Your objective = Restate word for word the lines of the records below, starting at the line that contains "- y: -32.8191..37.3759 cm" and ending at the line that contains "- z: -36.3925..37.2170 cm", with both of those lines included and nothing else.

Records shown =
-*-*-

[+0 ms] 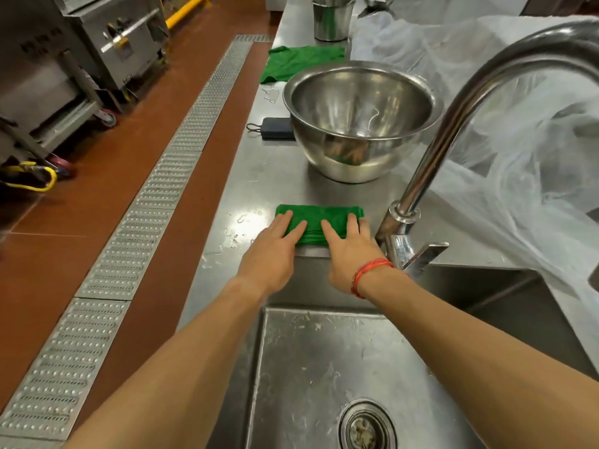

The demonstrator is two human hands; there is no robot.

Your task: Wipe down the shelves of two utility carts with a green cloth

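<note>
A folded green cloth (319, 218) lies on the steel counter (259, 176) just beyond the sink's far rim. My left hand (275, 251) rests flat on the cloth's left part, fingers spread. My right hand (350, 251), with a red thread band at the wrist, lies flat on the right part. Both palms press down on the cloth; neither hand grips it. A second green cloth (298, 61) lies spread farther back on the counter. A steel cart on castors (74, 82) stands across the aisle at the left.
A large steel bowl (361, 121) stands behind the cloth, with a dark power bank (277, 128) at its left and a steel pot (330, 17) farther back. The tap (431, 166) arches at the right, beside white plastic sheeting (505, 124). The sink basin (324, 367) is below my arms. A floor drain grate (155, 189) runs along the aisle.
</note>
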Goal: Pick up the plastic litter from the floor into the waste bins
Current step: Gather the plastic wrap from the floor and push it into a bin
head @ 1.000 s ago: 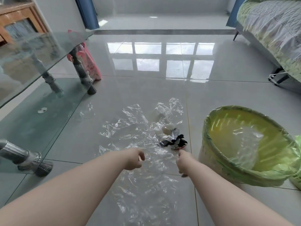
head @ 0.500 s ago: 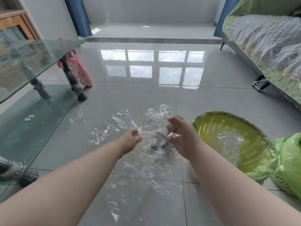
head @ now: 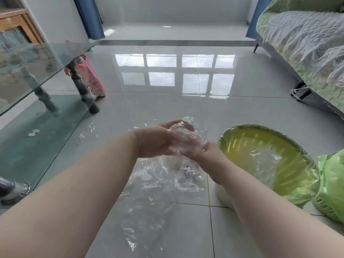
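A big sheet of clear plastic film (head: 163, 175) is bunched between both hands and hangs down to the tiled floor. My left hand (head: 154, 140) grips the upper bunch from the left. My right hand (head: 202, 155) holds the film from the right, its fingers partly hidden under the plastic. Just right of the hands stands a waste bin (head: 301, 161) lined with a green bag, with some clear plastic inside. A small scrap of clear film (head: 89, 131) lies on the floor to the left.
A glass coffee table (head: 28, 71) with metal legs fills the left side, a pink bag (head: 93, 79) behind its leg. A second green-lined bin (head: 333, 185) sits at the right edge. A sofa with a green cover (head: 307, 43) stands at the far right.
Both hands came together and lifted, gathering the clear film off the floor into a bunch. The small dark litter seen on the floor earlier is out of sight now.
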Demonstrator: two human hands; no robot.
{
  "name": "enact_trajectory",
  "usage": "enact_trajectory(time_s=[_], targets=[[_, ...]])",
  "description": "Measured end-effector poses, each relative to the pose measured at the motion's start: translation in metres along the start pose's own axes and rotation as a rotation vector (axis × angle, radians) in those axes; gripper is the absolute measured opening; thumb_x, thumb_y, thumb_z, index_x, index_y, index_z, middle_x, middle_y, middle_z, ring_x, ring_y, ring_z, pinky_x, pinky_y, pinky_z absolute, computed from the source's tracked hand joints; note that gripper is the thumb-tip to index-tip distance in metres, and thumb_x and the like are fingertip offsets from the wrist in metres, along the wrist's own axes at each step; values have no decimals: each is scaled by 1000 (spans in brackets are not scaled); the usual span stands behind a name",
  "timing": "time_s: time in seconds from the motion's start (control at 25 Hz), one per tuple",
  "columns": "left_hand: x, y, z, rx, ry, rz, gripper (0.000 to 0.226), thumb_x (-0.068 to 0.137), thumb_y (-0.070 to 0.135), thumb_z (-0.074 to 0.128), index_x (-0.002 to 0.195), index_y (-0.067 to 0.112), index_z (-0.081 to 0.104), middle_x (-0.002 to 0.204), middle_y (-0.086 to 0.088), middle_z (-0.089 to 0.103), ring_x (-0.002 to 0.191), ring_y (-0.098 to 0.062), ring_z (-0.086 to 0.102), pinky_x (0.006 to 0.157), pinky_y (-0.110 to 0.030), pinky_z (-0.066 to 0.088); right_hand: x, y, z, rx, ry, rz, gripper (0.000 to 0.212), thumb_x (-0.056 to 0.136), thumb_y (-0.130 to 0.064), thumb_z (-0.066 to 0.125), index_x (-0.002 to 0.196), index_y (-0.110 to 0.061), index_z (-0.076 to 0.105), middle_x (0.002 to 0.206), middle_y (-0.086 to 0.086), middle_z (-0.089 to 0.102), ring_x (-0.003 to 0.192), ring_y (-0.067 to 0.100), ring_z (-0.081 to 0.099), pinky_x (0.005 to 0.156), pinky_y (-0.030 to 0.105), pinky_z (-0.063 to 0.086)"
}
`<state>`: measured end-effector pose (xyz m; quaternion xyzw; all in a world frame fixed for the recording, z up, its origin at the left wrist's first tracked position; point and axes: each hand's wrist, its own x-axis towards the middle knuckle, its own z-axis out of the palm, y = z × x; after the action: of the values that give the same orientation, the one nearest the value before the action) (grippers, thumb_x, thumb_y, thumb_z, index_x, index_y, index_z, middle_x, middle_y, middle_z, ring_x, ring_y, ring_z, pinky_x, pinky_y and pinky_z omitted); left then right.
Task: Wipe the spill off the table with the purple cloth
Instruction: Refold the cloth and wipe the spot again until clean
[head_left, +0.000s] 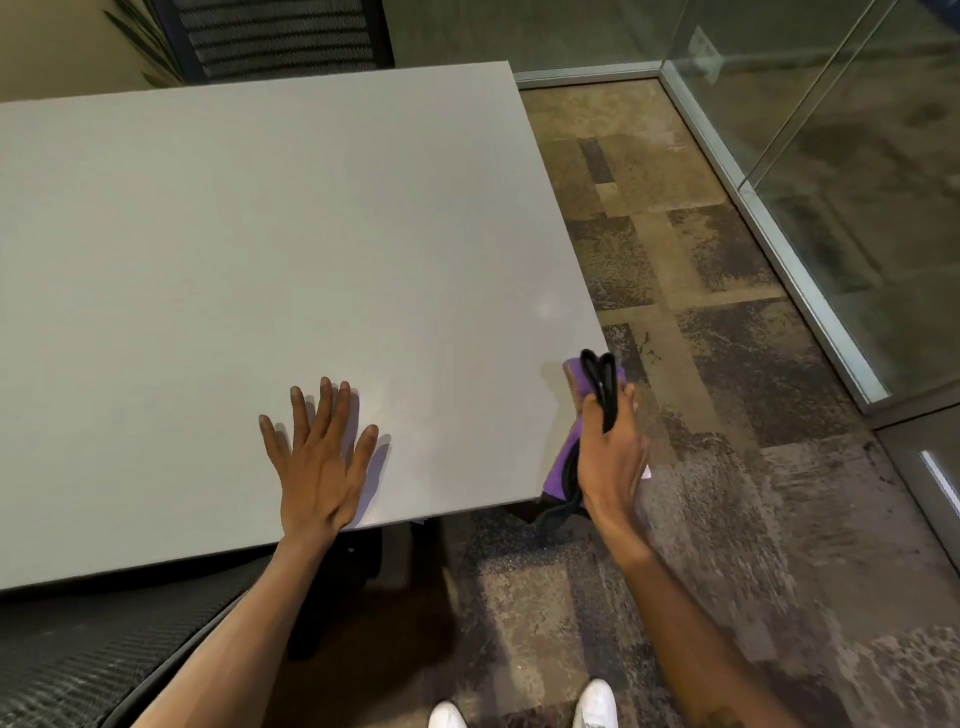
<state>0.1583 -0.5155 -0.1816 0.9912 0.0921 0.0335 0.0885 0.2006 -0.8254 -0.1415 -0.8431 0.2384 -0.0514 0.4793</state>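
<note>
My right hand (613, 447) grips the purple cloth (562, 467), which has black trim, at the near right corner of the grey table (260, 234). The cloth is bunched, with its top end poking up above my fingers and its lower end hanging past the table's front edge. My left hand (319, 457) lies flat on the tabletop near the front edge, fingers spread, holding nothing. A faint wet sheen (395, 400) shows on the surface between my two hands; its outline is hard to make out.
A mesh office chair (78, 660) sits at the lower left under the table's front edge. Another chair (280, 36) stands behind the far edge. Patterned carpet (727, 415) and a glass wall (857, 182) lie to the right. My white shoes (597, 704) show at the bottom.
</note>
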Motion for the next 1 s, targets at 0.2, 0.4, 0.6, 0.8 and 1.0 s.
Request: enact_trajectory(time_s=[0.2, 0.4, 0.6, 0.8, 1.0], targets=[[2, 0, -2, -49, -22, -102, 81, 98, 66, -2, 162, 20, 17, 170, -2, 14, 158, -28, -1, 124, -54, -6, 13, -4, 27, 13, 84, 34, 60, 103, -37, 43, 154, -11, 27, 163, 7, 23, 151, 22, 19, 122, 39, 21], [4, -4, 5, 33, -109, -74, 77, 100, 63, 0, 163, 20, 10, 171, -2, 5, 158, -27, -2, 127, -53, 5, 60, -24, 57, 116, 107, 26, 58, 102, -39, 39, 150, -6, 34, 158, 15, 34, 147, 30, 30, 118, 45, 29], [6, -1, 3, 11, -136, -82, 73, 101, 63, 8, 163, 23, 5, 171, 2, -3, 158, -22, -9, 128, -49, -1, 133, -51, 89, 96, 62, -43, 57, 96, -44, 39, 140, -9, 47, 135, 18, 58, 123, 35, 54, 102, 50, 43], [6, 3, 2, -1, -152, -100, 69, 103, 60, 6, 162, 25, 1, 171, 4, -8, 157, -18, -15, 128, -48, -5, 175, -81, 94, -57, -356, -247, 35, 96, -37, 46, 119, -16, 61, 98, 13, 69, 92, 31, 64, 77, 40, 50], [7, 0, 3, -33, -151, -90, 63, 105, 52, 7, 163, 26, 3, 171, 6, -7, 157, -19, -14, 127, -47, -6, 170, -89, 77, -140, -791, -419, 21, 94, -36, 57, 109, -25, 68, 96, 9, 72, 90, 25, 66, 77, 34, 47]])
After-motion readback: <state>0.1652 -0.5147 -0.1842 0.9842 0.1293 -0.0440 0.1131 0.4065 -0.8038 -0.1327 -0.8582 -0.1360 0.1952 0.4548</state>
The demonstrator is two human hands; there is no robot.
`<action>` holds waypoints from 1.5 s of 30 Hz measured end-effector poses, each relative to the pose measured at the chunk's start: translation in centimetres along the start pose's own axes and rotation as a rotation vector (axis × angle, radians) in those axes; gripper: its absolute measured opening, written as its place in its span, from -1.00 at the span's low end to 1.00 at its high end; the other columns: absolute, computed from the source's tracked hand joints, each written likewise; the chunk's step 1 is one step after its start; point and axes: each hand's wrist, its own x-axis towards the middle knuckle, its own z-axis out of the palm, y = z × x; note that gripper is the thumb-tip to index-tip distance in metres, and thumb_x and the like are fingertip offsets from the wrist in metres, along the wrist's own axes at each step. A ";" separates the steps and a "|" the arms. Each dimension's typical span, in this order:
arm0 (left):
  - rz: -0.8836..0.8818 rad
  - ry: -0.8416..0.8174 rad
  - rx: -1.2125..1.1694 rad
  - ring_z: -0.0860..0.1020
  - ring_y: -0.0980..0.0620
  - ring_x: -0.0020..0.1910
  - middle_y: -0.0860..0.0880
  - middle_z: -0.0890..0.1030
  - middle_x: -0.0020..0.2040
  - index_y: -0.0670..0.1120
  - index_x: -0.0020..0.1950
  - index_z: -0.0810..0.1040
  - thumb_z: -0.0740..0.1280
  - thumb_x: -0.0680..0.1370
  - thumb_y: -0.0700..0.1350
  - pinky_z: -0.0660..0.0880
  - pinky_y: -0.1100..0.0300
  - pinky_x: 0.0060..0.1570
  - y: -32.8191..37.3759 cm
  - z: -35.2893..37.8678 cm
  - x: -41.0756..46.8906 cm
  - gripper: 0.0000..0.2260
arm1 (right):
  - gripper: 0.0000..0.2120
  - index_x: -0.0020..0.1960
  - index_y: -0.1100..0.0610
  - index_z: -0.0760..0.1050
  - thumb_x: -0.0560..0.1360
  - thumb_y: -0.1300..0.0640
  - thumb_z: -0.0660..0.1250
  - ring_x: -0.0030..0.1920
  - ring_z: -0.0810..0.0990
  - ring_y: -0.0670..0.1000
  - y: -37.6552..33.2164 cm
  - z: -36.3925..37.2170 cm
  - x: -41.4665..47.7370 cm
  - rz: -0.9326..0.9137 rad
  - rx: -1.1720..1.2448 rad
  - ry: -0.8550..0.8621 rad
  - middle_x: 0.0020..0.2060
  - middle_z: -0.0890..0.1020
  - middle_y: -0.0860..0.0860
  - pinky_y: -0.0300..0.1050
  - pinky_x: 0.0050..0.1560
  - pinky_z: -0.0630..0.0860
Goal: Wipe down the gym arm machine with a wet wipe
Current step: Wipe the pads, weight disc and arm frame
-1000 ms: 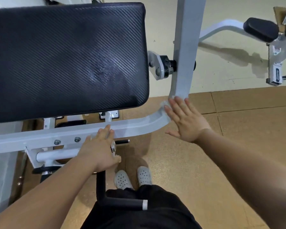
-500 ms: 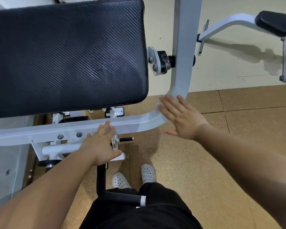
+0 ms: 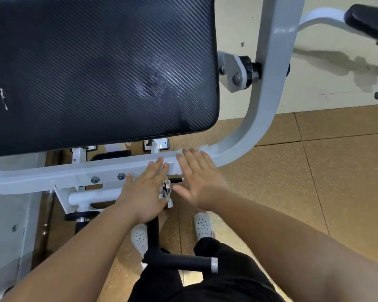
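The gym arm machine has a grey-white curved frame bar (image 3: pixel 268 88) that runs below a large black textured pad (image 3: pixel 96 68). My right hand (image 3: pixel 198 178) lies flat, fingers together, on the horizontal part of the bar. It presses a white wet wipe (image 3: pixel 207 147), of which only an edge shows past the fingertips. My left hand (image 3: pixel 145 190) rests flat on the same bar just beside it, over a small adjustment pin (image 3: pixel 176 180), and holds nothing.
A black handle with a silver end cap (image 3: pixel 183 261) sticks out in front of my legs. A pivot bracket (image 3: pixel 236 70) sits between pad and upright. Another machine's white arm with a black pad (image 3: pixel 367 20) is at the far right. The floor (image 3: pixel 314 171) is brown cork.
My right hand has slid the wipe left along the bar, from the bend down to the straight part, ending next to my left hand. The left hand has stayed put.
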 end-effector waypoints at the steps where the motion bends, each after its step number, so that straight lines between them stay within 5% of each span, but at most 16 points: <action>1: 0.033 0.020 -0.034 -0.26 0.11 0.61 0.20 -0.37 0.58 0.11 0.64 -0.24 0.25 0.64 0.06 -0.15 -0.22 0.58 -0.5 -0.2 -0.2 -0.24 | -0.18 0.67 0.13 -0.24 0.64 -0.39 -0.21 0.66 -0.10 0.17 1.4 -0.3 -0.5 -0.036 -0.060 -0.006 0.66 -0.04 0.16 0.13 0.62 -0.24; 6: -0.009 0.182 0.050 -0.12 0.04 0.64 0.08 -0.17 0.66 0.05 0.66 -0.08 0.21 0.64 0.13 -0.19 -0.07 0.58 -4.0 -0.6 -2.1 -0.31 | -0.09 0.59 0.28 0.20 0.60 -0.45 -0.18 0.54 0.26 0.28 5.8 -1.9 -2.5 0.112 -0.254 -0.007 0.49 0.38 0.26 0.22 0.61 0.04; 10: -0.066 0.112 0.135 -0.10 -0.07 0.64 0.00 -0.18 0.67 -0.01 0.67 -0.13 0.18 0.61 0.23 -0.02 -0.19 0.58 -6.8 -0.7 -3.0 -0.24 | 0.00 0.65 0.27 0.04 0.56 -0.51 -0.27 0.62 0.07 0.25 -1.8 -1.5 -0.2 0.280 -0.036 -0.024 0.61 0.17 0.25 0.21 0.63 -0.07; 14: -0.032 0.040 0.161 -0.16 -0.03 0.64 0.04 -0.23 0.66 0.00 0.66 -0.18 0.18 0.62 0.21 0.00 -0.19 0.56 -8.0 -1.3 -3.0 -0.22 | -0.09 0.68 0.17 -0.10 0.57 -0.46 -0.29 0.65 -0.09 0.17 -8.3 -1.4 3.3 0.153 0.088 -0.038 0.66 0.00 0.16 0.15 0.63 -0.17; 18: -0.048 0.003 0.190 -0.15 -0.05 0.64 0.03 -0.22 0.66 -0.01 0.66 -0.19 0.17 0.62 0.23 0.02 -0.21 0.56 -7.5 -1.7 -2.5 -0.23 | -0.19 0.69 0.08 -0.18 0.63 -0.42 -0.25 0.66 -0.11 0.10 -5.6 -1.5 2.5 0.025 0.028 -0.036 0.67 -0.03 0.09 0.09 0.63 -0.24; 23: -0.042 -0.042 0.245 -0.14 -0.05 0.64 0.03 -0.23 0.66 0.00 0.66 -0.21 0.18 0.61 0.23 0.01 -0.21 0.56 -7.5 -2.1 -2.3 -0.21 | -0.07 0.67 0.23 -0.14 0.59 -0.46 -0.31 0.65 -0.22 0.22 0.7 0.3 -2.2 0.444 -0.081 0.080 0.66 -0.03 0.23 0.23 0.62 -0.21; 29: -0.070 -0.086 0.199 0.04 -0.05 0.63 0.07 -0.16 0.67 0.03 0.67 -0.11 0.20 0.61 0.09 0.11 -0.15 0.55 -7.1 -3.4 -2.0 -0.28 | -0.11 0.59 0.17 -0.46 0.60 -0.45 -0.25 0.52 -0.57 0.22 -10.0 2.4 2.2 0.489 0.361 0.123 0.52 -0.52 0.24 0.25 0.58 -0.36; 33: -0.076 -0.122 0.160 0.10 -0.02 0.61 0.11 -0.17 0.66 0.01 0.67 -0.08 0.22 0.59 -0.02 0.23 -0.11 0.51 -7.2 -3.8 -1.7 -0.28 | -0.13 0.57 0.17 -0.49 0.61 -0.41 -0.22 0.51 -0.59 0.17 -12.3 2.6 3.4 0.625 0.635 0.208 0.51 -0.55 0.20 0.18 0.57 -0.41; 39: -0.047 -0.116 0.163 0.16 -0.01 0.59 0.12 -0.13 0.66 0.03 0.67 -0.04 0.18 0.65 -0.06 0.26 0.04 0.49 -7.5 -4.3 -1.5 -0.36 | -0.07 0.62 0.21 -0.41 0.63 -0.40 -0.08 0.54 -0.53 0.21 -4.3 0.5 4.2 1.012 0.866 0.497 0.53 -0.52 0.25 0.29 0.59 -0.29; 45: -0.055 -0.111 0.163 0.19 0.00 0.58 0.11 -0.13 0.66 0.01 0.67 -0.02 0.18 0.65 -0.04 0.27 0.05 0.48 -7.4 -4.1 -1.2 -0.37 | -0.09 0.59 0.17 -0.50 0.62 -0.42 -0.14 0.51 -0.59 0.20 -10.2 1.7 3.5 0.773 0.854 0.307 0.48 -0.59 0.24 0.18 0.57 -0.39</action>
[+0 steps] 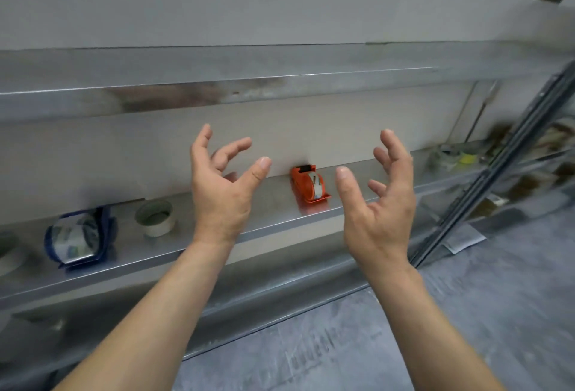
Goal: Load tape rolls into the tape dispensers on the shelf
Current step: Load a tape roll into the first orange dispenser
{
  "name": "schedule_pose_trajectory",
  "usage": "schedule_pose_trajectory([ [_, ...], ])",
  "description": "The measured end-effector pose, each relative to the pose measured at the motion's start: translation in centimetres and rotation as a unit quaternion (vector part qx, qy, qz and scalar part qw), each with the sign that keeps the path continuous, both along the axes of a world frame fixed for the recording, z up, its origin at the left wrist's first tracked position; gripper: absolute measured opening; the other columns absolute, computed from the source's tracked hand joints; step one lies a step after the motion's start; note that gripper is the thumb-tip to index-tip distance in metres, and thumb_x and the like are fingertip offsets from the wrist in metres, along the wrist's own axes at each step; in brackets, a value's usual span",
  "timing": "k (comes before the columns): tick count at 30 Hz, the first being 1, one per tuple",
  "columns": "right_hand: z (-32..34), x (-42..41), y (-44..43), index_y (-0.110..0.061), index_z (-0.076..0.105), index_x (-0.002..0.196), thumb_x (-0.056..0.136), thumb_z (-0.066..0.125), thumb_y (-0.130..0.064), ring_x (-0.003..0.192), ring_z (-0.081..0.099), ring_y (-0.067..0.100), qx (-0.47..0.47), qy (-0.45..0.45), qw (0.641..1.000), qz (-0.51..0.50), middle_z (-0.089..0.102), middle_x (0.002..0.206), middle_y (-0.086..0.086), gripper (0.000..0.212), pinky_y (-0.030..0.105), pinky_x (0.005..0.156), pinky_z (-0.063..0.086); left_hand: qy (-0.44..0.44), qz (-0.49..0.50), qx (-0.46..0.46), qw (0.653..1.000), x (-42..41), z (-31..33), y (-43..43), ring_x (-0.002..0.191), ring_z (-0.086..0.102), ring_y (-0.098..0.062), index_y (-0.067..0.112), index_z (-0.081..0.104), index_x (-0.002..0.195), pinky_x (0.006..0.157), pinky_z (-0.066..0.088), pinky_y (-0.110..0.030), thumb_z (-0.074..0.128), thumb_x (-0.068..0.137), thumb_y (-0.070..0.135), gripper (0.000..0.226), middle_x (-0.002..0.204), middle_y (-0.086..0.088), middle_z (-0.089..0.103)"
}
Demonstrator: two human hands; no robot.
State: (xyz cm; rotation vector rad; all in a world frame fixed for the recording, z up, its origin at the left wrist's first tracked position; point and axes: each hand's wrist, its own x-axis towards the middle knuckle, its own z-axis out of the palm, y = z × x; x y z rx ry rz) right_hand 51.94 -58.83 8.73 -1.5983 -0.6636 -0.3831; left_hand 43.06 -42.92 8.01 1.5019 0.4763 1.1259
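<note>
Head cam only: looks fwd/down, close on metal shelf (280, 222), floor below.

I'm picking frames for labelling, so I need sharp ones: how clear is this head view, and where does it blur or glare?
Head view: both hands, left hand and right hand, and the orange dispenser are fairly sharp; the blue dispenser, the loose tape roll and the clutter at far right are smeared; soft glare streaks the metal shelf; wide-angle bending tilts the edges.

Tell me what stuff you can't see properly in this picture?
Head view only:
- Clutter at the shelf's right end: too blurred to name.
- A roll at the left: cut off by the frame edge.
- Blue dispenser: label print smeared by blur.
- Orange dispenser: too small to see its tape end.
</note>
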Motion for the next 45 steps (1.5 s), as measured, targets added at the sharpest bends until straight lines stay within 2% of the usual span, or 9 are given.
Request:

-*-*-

Solution for this problem =
  - y: -32.8191..37.3759 cm
  - z: -35.2893..37.8678 cm
  - x: -41.0756..46.8906 cm
  - gripper: 0.0000..0.2260
arm1 (right):
  - gripper: 0.0000..0.2120
  - index_x: -0.0020..0.1960
  - index_y: -0.1100..0.0610
  - index_z: -0.0760..0.1050
  - thumb_x: -0.0560..0.1360
  - thumb_y: -0.1300..0.0640
  - thumb_z: -0.0660..0.1250
  - ring_x: -0.0030..0.1920
  - ring_z: -0.0810..0.0990
  - ring_y: -0.0670..0.1000
  - y: -37.6552..33.2164 cm
  - z: -36.3925..37.2170 cm

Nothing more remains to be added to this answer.